When I turned into my parking lot, I caught Morelli in my lights. He was lounging against his 4X4, arms crossed over his chest, feet crossed at the ankles. I locked the Buick and walked over to him. His expression changed from bored calm to grim curiosity.
"Back to driving the Buick?" he asked.
"For a while."
He looked me over head to toe and picked a pine sprig out of my hair. "I'm afraid to ask," he said.
"Surveillance."
"You're all sticky."
"Sap. I was in a pine tree."
He grinned. "I hear they're hiring at the button factory."
"What do you know about Hannibal Ramos?"
"Oh, man, don't tell me you're spying on Ramos. He's a real bad guy."
"He doesn't look bad. He looks ordinary." He had, until he pointed the gun at me.
"Don't underestimate him. He runs the Ramos empire."

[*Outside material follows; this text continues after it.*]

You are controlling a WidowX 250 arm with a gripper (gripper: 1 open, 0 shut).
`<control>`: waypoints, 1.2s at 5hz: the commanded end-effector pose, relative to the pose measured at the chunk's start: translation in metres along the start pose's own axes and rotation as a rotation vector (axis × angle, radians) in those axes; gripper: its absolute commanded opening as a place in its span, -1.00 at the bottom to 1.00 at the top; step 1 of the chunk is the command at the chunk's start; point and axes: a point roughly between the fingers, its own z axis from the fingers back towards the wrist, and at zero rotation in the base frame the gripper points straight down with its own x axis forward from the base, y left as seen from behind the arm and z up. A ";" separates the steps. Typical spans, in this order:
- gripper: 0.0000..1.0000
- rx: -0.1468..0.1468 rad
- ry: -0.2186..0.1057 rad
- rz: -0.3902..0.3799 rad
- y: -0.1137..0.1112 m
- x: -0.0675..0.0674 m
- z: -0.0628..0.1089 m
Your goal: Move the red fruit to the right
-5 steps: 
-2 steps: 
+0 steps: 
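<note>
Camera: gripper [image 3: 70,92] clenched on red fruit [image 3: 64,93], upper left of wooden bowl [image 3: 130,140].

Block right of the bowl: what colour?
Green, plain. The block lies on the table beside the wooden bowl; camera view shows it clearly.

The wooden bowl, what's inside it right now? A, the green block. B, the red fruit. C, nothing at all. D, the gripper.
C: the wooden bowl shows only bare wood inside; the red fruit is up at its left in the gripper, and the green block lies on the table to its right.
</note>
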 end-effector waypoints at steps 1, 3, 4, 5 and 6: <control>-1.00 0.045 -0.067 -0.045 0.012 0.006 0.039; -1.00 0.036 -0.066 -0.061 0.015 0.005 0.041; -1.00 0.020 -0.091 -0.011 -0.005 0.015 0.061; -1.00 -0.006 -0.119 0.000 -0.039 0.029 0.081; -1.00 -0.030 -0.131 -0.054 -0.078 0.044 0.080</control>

"I thought his father did that."
"Hannibal manages the day-to-day business. Rumor has it the old man is sick. He's always been volatile, but a source tells me his behavior is increasingly erratic, and the family has hired baby-sitters to make sure he doesn't just wander away, never to be seen again."
"Alzheimer's?"
Morelli shrugged. "Don't know."
I glanced down and realized my knee was scraped and bleeding.
"You could become an accessory to something ugly by helping Ranger," Morelli said.
"Who, me?"
"Did you tell him to get in touch with me?"
"I didn't get a chance. Besides, if you're leaving messages on his pager, he's getting them. He just doesn't want to answer."Morelli pulled me flat against him. "You smell like a pine forest."
"Must be the sap."
He put his hands to my waist and kissed me at the base of my neck. "Very sexy."
Morelli thought everything was sexy.
"Why don't you come back to the house with me?" he said. "I'll kiss your skinned knee and make it all better."
Tempting. "What about Grandma?"
"She'll never notice. She's probably sound asleep."
A second-story window opened in the apartment building. My window. And Grandma stuck her head out. "Is that you, Stephanie? And who's that with you? Is that Joe Morelli?"
Joe waved at her. "Hello, Mrs. Mazur."
"What are you standing out there for?" Grandma wanted to know. "Why don't you come in and have some dessert? We stopped at the supermarket on the way home from the viewing, and I bought a layer cake."
"Thanks," Joe said, "but I have to be getting home. I have an early shift tomorrow."
"Wow," I said, "passing up layer cake!"